Organisational management must know what the available resources are capable of achieving. This includes the funding, technology, people and systems available to create public value. There is no point committing to creating public value that is beyond the capability or capacity of the organisation. The public value must be feasible. This is a serious management challenge and one that many local government leaders would fail. They simply don’t know what their organisation can or can’t do.
As a result they frequently over commit and fail to deliver. It happens at all levels of government and debate over broken promises is a feature of every election campaign. Former Victorian Premier John Brumby writes about this frankly and with insight in his recent book ‘The Long Haul – Lessons from Public Life’ in the chapter on ‘Hard Decisions’. His government came to office promising no tolls on a planned major new road project only to find out that the government could not afford to build the road without charging tolls. Significant unplanned expenditure was required for the public transport system. From his account it was the right decision to provide both the road and public transport services people needed but it was a different public value outcome from the one promised at the election.
Closely related to understanding organisational capacity is understanding what it takes to produce different types or levels of public value. Understanding the difference between public and private value is essential. Often value is produced unwittingly and value is as easily destroyed. It requires close knowledge of the performance of organisational processes to know whether or not they are producing the required value. Improving organisational performance depends on accurately measuring what is being produced and knowing that what is being produced is what is required.
Christopher Stone eloquently describes the dilemma of public services that don’t understand the difference between effectiveness and efficiency. He calls producing the right type of value ‘dynamic’ efficiency and contrasts it with the ‘technical’ efficiency so vigorously pursued by many governments. John Seddon also describes public organisations that produce more but create less value. He differentiates between value demand and fulfilling the purpose of people using public services, with ‘failure’ demand that occurs when public services provide them with something that doesn’t fulfil purpose.
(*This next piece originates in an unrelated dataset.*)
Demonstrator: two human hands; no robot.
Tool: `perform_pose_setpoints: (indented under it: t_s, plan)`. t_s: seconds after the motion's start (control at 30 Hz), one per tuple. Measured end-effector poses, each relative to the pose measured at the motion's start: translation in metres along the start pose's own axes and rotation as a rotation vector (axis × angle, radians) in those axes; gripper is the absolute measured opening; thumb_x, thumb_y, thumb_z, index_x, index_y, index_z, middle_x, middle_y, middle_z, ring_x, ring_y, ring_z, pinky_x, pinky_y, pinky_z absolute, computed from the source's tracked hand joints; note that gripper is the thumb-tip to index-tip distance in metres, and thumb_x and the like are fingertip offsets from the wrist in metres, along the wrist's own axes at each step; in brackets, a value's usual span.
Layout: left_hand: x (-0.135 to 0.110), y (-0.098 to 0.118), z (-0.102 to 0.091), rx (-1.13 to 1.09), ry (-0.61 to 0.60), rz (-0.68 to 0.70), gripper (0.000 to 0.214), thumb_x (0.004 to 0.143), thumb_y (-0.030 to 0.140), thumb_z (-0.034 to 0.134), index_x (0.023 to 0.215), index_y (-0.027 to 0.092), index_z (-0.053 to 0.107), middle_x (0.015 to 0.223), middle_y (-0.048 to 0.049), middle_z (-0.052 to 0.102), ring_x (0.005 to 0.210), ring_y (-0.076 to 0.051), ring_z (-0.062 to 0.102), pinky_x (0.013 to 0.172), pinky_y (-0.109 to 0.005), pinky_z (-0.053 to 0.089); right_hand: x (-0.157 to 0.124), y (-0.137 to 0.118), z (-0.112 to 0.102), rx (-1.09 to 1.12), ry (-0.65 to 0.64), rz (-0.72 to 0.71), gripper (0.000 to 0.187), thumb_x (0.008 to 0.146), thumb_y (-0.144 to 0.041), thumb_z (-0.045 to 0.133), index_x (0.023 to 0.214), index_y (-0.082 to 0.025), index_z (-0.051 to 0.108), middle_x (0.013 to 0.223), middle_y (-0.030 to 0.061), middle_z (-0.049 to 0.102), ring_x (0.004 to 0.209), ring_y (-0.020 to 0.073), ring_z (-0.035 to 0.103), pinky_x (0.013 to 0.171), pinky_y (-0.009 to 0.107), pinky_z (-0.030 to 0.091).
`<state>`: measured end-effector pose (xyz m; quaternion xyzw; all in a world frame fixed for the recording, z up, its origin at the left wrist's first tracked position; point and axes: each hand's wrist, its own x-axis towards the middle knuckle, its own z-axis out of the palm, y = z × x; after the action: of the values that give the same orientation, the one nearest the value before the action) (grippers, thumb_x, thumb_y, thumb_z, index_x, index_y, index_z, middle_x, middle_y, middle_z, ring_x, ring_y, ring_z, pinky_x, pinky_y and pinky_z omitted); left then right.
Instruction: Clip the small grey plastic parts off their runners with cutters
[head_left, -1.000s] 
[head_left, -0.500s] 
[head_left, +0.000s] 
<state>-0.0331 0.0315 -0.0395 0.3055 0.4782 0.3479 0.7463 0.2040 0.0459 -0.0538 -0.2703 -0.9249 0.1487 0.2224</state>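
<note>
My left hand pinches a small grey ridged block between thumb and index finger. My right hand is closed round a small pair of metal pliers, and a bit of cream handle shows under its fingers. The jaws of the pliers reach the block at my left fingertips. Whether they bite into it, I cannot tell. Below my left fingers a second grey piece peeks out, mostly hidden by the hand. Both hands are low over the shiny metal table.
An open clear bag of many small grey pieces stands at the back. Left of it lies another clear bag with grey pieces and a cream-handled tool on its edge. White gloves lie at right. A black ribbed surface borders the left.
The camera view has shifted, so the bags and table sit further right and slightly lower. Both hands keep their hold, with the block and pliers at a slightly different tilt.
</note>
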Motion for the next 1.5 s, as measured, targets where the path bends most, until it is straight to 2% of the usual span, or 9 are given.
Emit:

Effective local government leaders focus on public value and the processes that surround its creation. They are value-led in their decision making. In the political legitimising environment they support processes that clarify and define what the community regards as valuable. Within the organisation they manage people and systems to ensure that the required value is created.
It’s not easy but it isn’t impossible.
Moore, Mark H. 2013. Recognising Public Value.
Pfeffer, Jeffrey 2015. Leadership BS – Fixing Workplaces and Careers One Truth at a Time.